AnotherSamWilson / ParBayesianOptimization

Parallelizable Bayesian Optimization in R
107 stars 18 forks source link

Error messages received #12

Closed flippercy closed 4 years ago

flippercy commented 4 years ago

Hi Mr. Wilson:

I've played with your package in the last two days and understood its logic better. Thank you for the excellent work!

I still got a few error messages occasionally. Probably they were due to the data I used because I could not replicate them using the public data sets I found. Could you explain what they mean, please?

The first one is:

**Starting Epoch 2

Fitting Gaussian Process... Could not obtain meaningful lengthscales. Running local optimum search... Convergence Not Found. Trying again with tighter parameters... Convergence Not Found. Trying again with tighter parameters... Convergence Not Found. Trying again with tighter parameters... Maximum convergence attempts exceeded - process is probably sampling random points.** The second one is:

Starting Epoch 2

Fitting Gaussian Process... Returning results so far. Error encountered while training GP: <the leading minor of order 12 (this number varied) is not positive definite> Both showed up when the search was at the early stage and far from complete; the utility was not converged and the best value returned was not even close to the optimal value. The process kept running with the first error message but stopped if the second error message popped up.

Any insights?

Appreciate your help!

Yu

AnotherSamWilson commented 4 years ago

The second message occurs when at least 2 inputs to the GP are near identical, which usually only occurs in two situations: 1) The process has been run long after convergence. 2) All inputs are integers, and the process got stuck in a local optimum.

Can you show the image generated by plotting the object and share the code?

flippercy commented 4 years ago

Hi:

Sorry for the delay.

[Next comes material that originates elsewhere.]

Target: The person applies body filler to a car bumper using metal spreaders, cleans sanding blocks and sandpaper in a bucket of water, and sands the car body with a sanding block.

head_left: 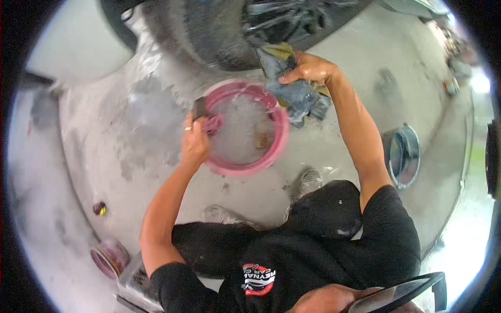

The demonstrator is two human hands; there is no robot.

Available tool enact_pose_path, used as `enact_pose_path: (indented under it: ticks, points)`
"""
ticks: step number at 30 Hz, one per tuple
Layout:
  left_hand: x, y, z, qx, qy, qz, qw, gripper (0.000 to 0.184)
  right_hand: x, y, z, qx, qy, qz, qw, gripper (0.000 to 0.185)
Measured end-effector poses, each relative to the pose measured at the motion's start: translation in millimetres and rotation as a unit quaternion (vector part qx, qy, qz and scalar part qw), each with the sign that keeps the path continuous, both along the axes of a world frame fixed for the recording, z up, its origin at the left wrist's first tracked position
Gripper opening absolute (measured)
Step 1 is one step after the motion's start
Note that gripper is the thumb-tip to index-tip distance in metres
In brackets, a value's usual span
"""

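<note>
A pink basin (284,130) of cloudy water stands on the floor in front of me, with a brownish piece (262,140) in the water. At its left rim, my left hand (195,140) is closed around a dark block (200,108). A pink cloth (213,124) hangs beside those fingers, over the basin's inner edge. Above and right of the basin, my right hand (309,69) is closed on a bunch of wet grey and yellowish sheets (297,95), which hang down beside the rim.
A dark, rounded vehicle part (224,47) with wet black plastic (282,18) is at the top. A blue-grey bucket (404,156) stands at the right, a reddish bucket (110,258) at the lower left. A small dark and yellow object (99,208) lies on the floor.
</note>
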State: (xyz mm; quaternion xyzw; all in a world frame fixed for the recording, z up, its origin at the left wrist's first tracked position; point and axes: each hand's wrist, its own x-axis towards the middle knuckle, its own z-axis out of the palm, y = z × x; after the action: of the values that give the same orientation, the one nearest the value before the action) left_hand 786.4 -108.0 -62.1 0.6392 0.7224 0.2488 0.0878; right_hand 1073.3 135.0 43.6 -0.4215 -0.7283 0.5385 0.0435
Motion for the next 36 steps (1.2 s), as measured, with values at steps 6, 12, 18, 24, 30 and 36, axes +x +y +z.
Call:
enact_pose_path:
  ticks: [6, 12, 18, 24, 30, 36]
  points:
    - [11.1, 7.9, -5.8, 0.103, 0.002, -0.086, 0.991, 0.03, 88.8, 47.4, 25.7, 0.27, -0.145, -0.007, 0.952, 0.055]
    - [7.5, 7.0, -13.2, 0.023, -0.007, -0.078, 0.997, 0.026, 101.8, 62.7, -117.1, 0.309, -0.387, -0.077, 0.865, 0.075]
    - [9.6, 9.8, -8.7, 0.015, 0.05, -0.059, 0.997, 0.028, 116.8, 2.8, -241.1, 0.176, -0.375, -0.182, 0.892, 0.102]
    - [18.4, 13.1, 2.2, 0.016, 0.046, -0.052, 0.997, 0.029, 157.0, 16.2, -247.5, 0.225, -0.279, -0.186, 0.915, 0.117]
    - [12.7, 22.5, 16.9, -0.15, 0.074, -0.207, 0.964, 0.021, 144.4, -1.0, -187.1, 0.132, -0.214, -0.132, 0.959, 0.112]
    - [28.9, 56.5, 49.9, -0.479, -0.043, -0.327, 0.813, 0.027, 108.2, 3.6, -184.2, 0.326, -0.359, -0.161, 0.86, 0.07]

Below are the codes of my scoring function ('calculateWeightedPredictivePower' is a customized function to calculate AUC and KS of predictive models):

hyper_params_xgboost.bounds <- list(ntrees = c(250L, 1200L), learn_rate = c(0.02, 0.12), min_rows = c(10L, 200L), sample_rate = c(0.6, 1), max_depth = c(6L, 20L), col_sample_rate = c(0.5, 1))

hyper.params.xgboost.scoring.function <- function(pList=xgboost.predictors.to.consider ,tVar=targetVariable ,wVar=weightVariable ,DevData=data.dev.h2o ,ValData=data.val.h2o ,monotone=monotonic.list ,randomNumberSeed=randomNumberSeed ,nfolds=0 ,ntrees ,learn_rate ,max_depth ,sample_rate ,min_rows ,col_sample_rate ){

h2o.init()

xgboost.model <- h2o.xgboost(x=pList ,y=tVar ,training_frame = DevData ,nfolds = nfolds ,weights_column = wVar ,max_depth=max_depth ,stopping_metric = 'AUC' ,learn_rate = learn_rate ,sample_rate = sample_rate ,col_sample_rate = col_sample_rate ,min_rows = min_rows ,distribution = 'bernoulli' ,seed = randomNumberSeed ,tree_method = 'hist' ,grow_policy = 'lossguide' ,ntrees = ntrees ,booster = 'gbtree' ,monotone_constraints = monotonic.list ,verbose=F)

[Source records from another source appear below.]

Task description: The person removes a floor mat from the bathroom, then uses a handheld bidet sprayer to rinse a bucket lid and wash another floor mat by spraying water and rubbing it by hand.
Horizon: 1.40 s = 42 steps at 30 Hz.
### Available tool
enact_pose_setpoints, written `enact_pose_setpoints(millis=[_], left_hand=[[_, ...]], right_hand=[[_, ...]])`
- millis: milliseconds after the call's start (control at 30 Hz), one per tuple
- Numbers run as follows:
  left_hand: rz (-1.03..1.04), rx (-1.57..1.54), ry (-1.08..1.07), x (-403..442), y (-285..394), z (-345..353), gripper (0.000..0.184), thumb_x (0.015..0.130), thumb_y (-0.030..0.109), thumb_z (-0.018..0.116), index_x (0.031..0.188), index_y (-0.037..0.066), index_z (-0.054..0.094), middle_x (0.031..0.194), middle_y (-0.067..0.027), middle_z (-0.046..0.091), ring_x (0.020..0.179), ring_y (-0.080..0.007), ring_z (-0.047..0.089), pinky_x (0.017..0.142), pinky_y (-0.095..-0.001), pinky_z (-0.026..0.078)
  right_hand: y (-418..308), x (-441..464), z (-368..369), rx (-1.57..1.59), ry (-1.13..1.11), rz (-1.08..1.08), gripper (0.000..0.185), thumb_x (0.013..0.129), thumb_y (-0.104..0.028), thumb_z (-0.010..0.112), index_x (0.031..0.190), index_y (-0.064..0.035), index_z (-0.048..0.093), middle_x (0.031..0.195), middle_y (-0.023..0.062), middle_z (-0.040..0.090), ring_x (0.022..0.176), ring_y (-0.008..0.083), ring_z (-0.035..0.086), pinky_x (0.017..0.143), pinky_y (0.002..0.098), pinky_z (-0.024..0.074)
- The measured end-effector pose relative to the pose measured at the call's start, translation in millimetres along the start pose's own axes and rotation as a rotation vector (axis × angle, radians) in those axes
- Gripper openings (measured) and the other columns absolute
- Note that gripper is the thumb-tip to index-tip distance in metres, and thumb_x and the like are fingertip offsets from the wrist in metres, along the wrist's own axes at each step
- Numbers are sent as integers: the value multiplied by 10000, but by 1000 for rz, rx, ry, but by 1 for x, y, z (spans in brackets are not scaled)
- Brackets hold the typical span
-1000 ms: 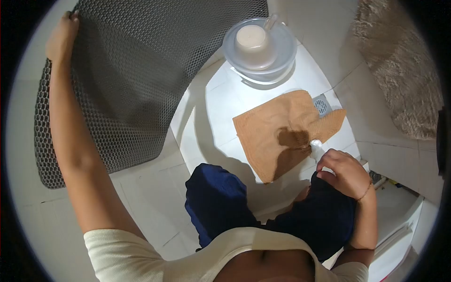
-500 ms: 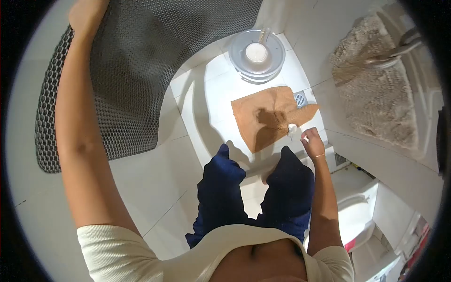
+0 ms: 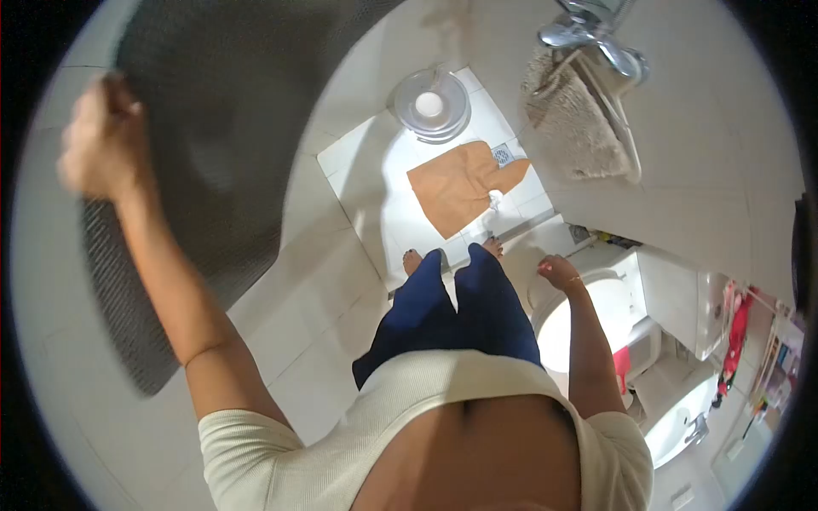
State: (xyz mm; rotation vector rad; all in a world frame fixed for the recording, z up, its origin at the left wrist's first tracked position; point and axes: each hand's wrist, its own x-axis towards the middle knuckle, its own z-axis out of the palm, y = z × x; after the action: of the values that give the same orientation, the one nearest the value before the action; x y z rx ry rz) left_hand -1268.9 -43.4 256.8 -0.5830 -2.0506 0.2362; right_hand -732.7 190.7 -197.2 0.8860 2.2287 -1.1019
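Observation:
My left hand [image 3: 104, 140] is raised at the far left, closed on the edge of a large dark grey mesh mat [image 3: 209, 162]. The mat hangs in a curve beside my arm, its top running out of view, and is blurred by motion. My right hand [image 3: 560, 272] hangs low beside my right leg with its fingers curled and nothing visible in them. Nearest below it is the white toilet [image 3: 588, 328]. On the tiles ahead lies an orange-brown cloth [image 3: 456, 183], with a small white thing [image 3: 495, 199] at its edge.
A round translucent tub [image 3: 405, 98] with a white round item [image 3: 429, 105] stands in the far corner. A beige shaggy mat [image 3: 571, 119] hangs on a rack below a chrome tap [image 3: 596, 38]. A floor drain [image 3: 503, 155] borders the cloth. A washbasin [image 3: 682, 422] is at lower right.
My left hand has come down into full view with the mat, which has swung lower. My right hand has drawn back from near the cloth, fingers curling more. The view has risen and tilted.

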Motion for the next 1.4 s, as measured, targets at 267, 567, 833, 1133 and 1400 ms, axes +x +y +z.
enact_pose_setpoints(millis=[267, 567, 833, 1133, 1400], left_hand=[[156, -87, 93, -45, -36, -37, 179, 841, 308, 572, 920, 162, 638, 845, -10, 666, 752, -188, 619, 674, -322, 454], [409, -406, -286, -53, -20, -123, 286, 884, 314, 507, 1030, 87, 602, 912, -129, 639, 854, -307, 602, 745, -391, 462], [577, -495, -389, -99, -6, -217, 223, 864, 255, 534, 975, 80, 618, 785, -110, 639, 753, -291, 602, 708, -382, 465], [938, -660, -440, -134, -23, -357, 327, 890, 220, 524, 1099, -28, 562, 1040, -190, 597, 957, -330, 571, 844, -384, 438], [755, -716, -297, -129, -46, -541, 459, 879, 376, 508, 1168, 21, 546, 1115, -156, 588, 1037, -286, 559, 900, -372, 422]], right_hand=[[23, -136, -23, 252, 559, 162, 250, 796, -215, 583, 980, -51, 617, 979, 169, 588, 894, 325, 580, 787, 383, 463], [-3, -271, 139, 391, 562, 407, 258, 804, -231, 612, 1001, -66, 628, 938, 155, 616, 852, 288, 600, 788, 358, 471], [28, -361, 314, 713, 427, 702, 331, 786, -310, 611, 1008, -68, 644, 993, 165, 637, 946, 304, 600, 831, 377, 467], [88, -477, 400, 772, 727, 761, 301, 830, -260, 585, 1031, -38, 612, 969, 156, 641, 916, 258, 606, 806, 344, 462], [120, -552, 534, 1164, 838, 1039, 315, 796, -274, 599, 1030, -62, 615, 1011, 142, 636, 966, 275, 593, 838, 362, 455]])
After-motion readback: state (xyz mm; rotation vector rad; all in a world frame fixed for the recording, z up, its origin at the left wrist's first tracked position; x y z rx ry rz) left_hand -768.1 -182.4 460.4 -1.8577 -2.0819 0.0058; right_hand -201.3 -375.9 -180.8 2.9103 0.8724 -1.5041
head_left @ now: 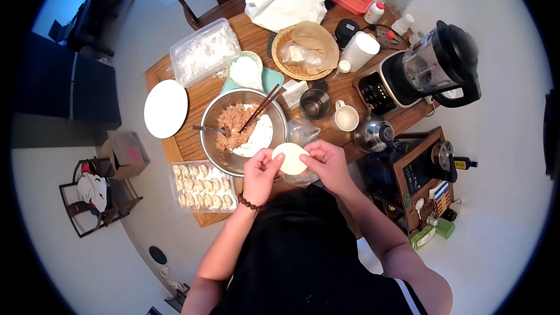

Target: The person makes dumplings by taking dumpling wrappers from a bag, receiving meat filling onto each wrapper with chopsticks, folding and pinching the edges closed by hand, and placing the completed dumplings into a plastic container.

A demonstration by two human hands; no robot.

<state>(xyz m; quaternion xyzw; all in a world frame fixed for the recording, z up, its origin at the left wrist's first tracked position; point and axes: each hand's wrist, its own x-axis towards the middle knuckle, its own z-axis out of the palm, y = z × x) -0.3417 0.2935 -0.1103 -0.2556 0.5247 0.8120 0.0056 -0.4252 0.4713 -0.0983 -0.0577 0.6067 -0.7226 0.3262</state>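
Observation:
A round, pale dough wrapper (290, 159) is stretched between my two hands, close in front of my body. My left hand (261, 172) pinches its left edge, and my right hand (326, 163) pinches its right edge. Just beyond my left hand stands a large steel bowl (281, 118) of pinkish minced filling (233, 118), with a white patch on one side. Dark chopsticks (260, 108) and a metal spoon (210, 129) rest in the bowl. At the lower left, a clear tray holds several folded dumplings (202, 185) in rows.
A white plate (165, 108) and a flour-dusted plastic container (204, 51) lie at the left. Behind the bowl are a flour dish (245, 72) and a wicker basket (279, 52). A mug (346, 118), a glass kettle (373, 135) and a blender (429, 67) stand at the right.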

xgboost.model.prediction.dev <- as.vector(as.data.frame(h2o.predict(xgboost.model, newdata = DevData))[, 'p1'])

xgboost.model.prediction.val <- as.vector(as.data.frame(h2o.predict(xgboost.model, newdata = ValData))[, 'p1'])

xgboost.dev.power <- calculateWeightedPredictivePower(actual=as.numeric(as.vector(DevData[, tVar])), predicted = xgboost.model.prediction.dev, weights = as.numeric(as.vector(DevData[, wVar])))

xgboost.val.power <- calculateWeightedPredictivePower(actual=as.numeric(as.vector(ValData[, tVar])), predicted = xgboost.model.prediction.val, weights = as.numeric(as.vector(ValData[, wVar])))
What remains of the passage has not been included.